Glasgow-based husband-and-wife team Dr Stuart Campbell and Dr Svetlana Zvereva have become embroiled in a bitter trans-Atlantic row over the future of Jaroff's archive, an extensive record of his life spanning six decades and several countries.

The couple this summer went to America to photograph and catalogue the archive after it was discovered dumped outside Jaroff's derelict home in New Jersey.

By the time they arrived back in Glasgow last month, they were being accused of being part of an elaborate and unlikely international conspiracy to rob the archive, believed to be worth hundreds of thousands of pounds, and to defraud its finder, 49-year-old US antique dealer Lisa Myer.

Dr Campbell, formerly of Glasgow University, last night vigorously dismissed the allegation, which has been reported to US police.

He said: "These allegations are absurd and defamatory. We are deeply concerned about the fate of the bulk of the archive, which, as far as we know, is still in New Jersey."
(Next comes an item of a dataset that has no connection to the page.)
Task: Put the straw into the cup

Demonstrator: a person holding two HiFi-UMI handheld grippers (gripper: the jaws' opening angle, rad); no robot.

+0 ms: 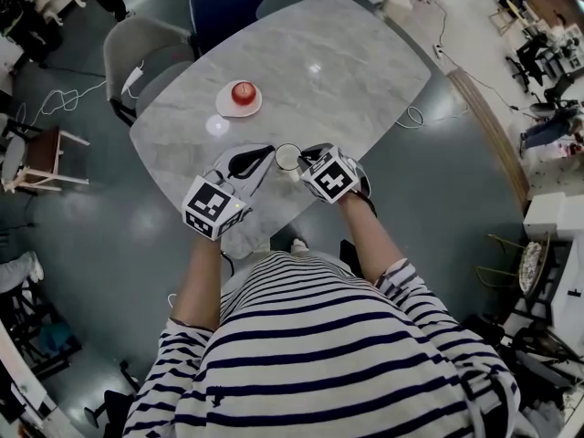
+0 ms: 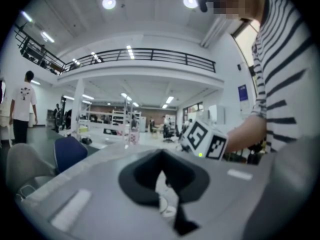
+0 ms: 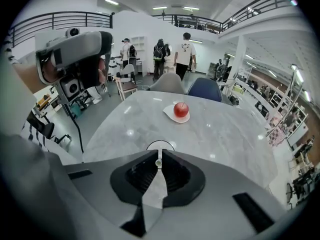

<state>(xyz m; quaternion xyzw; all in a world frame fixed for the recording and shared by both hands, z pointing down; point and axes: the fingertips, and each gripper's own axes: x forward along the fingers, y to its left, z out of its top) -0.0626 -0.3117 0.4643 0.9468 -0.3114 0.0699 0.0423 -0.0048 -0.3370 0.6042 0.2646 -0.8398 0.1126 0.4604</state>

Ms Myer yesterday said large parts of the archive were missing. She believes papers, photographs and other records were removed by a group that, aside from the Glasgow scholars, among others, supposedly included a retired Swiss judge, a very senior Russian diplomat and at least one priest.

The archive was made up of tens of thousands of papers and artefacts, including records, costumes and concert posters, documenting how Jaroff, an officer in the losing side of Russia's Civil War, turned a ragtag group of his Cossack fellow officers into one of the most popular choruses in pre-war Germany and post-war America.

Ms Myer said whole boxes of material had disappeared and also said she believed a box of material she donated to a respected Moscow museum, via a Russian vice-consul in New York, also contained stolen items.

The Herald, however, yesterday confirmed that the museum, the Glinka, is expecting to take delivery of that box soon through diplomatic bags.

For two years, Dr Campbell and Dr Zvereva, an expert in Russian church music, have been unsuccessfully trying to find a new home for the Jaroff Archive in a museum or library of the Glinka's stature.

Ms Myer, meanwhile, has made tens of thousands of dollars by selling parts of the archive on eBay.